Run command with volume mapping:

docker run -v <host_source_folder>:<container_work_folder> -it text-anonymizer python anonymize_csv.py <container_work_folder>/<source_file> <container_work_folder>/<target_file>

Example: anonymize text file

   docker run -v /local_data_folder/:/data/files -it text-anonymizer python anonymize_csv.py /data/files/source.csv /data/files/anonymized.csv --column_name=text

Docker: Anonymizer API

You can run anonymizer rest api with docker-compose. Startup container in API-mode using mode environment variable:

  MODE=api docker-compose up

To view api documentation and online-interface: open http://127.0.0.1:8000/docs in browser.

Docker: Anonymizer Web ui

Startup docker container in flask webapp-mode:

MODE=web docker-compose up

Open http://127.0.0.1:8000/ in browser.

Docker: Anonymizer streamlit ui

Startup docker container in streamlit-mode:

MODE=streamlit docker-compose up

Open http://127.0.0.1:8501/ in browser.

Anonymizer interfaces

There are different kind of interfaces provided to use text_anonymizer library:

stdio
plain text file
csv file
JSON/REST api
Web Application for csv and text input

Anonymize text through stdio

To anonymize text from standard input, use pipe operator and anonymize.py script.

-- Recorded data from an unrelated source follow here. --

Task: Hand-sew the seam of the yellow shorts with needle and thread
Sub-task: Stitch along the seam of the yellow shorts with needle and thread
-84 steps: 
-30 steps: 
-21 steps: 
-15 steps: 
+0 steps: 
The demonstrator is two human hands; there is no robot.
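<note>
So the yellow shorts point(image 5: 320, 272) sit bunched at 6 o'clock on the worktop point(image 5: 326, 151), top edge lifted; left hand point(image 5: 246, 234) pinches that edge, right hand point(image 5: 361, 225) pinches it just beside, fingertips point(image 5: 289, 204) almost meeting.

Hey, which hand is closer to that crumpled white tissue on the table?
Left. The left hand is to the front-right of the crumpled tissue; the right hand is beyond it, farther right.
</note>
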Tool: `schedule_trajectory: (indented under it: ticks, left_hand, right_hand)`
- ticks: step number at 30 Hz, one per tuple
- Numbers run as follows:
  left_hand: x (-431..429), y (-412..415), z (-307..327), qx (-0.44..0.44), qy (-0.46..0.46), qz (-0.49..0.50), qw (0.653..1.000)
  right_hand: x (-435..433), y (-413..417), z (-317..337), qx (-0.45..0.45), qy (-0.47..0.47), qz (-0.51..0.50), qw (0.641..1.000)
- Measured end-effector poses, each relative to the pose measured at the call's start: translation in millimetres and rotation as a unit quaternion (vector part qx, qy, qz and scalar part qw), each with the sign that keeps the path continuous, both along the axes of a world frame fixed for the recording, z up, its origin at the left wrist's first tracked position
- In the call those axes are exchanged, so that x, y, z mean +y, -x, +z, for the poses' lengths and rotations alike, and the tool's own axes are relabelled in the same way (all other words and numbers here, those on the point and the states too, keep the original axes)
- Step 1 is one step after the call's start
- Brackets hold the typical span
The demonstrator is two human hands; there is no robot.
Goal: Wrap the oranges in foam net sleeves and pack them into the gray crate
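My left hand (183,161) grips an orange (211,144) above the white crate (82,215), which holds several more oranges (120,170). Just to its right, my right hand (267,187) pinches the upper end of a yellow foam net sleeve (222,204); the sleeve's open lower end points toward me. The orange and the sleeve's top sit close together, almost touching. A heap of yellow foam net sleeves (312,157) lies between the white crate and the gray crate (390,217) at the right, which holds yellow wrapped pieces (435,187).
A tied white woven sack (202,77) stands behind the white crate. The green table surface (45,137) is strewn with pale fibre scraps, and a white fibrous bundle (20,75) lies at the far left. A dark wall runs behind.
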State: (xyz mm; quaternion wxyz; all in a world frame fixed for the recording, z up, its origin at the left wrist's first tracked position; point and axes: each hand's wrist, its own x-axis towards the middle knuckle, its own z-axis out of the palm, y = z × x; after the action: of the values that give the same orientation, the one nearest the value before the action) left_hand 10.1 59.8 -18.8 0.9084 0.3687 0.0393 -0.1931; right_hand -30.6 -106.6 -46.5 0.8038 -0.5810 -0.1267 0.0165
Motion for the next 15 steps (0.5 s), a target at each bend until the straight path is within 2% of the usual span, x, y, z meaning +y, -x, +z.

cat test.txt | python anonymize.py

Anonymize tabular data with CSV anonymizer

Script anonymize_csv.py can be used for anonymization of files in csv-format. Specify file to read, output file and the column that contains the data to be anonymized.

How to use:

usage: anonymize_csv.py [-h] [--column_name COLUMN_NAME] [--column_index COLUMN_INDEX] [--header HEADER] [--delimiter DELIMITER] [--quotechar QUOTECHAR] [--languages LANGUAGES] [--encoding ENCODING] [--debug DEBUG] [--recognizers RECOGNIZERS] source_file target_file

  Anonymize csv file
  
  positional arguments:
    source_file           CSV-file to be anonymized
    target_file           Name or path of (anonymized) destination file.
  
  optional arguments:
    -h, --help            show this help message and exit
    --column_name COLUMN_NAME
                          Name (header) of anonymized column. Default: first column
    --column_index COLUMN_INDEX
                          Index(es) (starting from 0) of anonymized column(s). Default: 0 (first column). Select multiple columns by separating column indexes by comma.
    --header HEADER       CSV file contains header. Default: True
    --delimiter DELIMITER
                          CSV-file delimiter. Default: ;
    --quotechar QUOTECHAR
                          CSV quote character: SINGLE, DOUBLE. Default: none
    --languages LANGUAGES
                          Selected languages (comma separated). Default: fi,en
    --encoding ENCODING   Source encoding. Default: UTF-8
    --debug DEBUG         Toggle debug logging. Default: False
    --recognizers RECOGNIZERS
                          Override active recognizers. Available options: email, phone, ssn, file_name, ip_address, iban, registration_plate, address, blockist, grantlist, property_id, name_fi, name_en, street_address
  
  Example: python anonymize_csv.py file_in.csv file_out.csv --column_name=text

Example:

python anonymize_csv.py --column_name=text examples/files/sample.csv file_out.csv

Example 2: Anonymized column is sixth from left, delimiter is comma (,) quote char is single quote ('), file encoding is ISO-8859-1

  python anonymize_csv.py --column_index=5 --delimiter=, --quotechar=SINGLE --encoding=ISO-8859-1 /tmp/file_in.csv /tmp/file_out.csv

Tip: Use debug parameter verbose logging.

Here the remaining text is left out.